DIRECTIONS FOR THIS TASK
Report every line below that carries the word "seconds".

SOURCE MATERIAL
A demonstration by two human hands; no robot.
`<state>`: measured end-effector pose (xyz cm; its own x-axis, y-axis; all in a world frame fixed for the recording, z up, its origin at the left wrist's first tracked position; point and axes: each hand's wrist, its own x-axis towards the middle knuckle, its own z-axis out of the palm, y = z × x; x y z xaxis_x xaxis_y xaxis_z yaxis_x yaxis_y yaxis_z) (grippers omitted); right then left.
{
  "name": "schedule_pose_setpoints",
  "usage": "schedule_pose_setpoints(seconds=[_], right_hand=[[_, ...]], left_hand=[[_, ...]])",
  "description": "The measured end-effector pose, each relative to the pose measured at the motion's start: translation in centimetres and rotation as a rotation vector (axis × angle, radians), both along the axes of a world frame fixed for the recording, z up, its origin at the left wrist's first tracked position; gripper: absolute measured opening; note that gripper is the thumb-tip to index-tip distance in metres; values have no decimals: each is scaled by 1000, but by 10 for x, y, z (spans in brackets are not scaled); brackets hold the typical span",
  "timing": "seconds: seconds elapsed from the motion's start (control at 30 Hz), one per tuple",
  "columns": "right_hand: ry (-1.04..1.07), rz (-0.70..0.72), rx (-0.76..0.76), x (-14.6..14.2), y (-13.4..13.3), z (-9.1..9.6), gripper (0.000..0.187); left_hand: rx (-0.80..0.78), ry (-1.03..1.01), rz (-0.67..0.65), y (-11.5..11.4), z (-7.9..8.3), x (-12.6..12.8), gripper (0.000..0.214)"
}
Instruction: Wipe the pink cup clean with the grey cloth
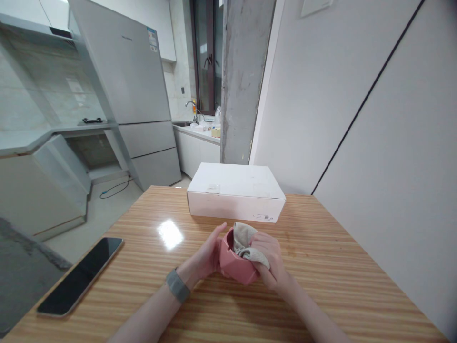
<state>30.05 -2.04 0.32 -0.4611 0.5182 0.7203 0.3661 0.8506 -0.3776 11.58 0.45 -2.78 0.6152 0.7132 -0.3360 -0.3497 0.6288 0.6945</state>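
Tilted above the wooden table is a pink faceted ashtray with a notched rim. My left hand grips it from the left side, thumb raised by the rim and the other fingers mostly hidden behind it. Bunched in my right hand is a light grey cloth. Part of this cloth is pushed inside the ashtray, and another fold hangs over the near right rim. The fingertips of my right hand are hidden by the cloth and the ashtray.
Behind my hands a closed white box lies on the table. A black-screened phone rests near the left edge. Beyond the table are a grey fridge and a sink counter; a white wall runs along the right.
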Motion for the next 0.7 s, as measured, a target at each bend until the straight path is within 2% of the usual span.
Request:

PROBLEM SOLUTION
  "usage": "schedule_pose_setpoints(seconds=[_], right_hand=[[_, ...]], left_hand=[[_, ...]])",
  "timing": "seconds: seconds elapsed from the motion's start (control at 30 Hz), one per tuple",

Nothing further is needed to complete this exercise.